2. The Court certify pursuant to 28 U.S.C. § 1915(a)(3) that for the foregoing reasons an appeal of any Order adopting this Report and Recommendation would not be taken in good faith. See McGore v. Wrigglesworth, 114 F.3d 601 (6th Cir. 1997). IT IS THEREFORE ORDERED THAT:
1. The Clerk shall combine the Complaint (Doc. 1-1), Amended Complaint (Doc. 18) and exhibits (Doc. 9) into one document and file it on the docket as Plaintiff’s First Amended Complaint. 2. The Clerk shall send blank summons and U.S. Marshal forms to Plaintiff to complete for service on Defendants Nurse Ron, CO Adams, and Nurse Craft.
3. Plaintiff shall, within forty-five (45) days of the date of this Order, submit completed summons and U.S. Marshal forms for Defendants Nurse Ron, CO Adams, and Nurse Craft. Once the Court receives the requested forms the Court will order service of process and the First Amended Complaint by the United States Marshal. Plaintiff is ADVISED that failure to comply with this Order may result in the dismissal of this action for want of
prosecution. 4. Plaintiff shall inform the Court promptly of any changes in her address which may occur during the pendency of this lawsuit.

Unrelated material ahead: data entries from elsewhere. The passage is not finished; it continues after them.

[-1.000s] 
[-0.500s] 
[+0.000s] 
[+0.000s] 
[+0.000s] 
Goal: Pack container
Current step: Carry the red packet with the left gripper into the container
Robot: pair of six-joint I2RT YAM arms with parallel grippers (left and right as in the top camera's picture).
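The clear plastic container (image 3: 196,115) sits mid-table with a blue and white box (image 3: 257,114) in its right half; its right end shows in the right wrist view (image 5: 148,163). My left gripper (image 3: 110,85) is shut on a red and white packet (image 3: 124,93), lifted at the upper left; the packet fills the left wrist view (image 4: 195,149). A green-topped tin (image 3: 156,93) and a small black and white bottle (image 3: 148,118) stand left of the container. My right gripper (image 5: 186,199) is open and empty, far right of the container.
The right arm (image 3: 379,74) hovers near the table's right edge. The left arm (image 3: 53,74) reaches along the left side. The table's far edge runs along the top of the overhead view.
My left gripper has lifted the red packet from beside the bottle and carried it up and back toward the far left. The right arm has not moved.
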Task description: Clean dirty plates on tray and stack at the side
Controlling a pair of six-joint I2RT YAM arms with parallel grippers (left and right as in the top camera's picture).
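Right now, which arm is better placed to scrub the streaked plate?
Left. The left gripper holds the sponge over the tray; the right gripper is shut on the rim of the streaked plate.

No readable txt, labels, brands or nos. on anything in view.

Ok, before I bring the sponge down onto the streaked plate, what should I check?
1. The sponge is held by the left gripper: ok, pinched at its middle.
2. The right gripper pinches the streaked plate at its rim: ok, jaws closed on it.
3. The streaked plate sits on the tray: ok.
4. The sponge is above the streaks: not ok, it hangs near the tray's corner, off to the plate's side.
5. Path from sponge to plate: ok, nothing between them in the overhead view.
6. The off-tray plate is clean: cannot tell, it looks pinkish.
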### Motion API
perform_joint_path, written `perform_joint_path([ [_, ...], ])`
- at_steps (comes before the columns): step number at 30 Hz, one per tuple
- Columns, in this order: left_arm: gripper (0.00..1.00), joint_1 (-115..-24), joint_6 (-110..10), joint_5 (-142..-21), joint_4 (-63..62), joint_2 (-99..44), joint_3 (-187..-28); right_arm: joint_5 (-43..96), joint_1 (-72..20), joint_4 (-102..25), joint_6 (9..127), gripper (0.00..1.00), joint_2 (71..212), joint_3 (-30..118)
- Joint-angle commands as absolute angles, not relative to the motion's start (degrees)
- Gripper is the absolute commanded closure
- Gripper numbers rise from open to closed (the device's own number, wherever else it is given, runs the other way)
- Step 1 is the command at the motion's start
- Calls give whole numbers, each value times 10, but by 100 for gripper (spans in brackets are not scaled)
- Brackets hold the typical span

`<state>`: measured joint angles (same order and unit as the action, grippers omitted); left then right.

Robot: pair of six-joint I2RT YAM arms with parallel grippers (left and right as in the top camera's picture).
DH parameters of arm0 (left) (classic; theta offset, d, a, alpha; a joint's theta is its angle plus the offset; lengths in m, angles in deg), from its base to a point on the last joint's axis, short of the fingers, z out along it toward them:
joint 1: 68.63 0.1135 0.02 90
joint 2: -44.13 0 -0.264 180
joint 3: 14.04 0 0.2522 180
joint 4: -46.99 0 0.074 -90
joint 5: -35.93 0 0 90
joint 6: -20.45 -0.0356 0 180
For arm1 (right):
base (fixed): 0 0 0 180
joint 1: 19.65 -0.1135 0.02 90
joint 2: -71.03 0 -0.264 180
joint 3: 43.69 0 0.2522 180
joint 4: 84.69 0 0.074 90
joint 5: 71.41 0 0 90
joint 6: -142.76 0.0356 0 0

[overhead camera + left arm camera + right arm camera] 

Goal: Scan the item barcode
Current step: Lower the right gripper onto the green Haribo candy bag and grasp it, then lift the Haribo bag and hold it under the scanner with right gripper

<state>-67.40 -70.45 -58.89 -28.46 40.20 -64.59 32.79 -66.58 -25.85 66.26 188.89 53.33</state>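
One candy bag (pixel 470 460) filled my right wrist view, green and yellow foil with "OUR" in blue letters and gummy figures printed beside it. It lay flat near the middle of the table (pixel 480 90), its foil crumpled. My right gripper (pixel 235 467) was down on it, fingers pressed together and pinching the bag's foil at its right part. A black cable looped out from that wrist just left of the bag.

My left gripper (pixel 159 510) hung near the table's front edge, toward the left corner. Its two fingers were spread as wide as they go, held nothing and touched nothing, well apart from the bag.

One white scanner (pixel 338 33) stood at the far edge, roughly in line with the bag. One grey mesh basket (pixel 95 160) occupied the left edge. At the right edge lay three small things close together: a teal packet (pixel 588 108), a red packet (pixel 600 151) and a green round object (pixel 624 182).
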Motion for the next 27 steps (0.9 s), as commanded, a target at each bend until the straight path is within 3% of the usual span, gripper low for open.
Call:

Date: January 7, 2026 /s/ Caroline H. Gentry Caroline H. Gentry United States Magistrate Judge
NOTICE REGARDING OBJECTIONS Pursuant to Fed. R. Civ. P. 72(b), any party may serve and file specific, written objections to this Report & Recommendation (“R&R”) within FOURTEEN (14) DAYS after being served with a copy thereof. That period may be extended further by the Court on timely motion by either side for an extension of time. All objections shall specify the portion(s) of the R&R objected to, and shall be accompanied by a memorandum of law in support of the objections. A party shall respond to an
opponent’s objections within FOURTEEN DAYS after being served with a copy of those objections. Failure to make objections in accordance with this procedure may forfeit rights on appeal. See Thomas v. Arn, 474 U.S. 140 (1985); United States v. Walters, 638 F.2d 947 (6th Cir. 1981).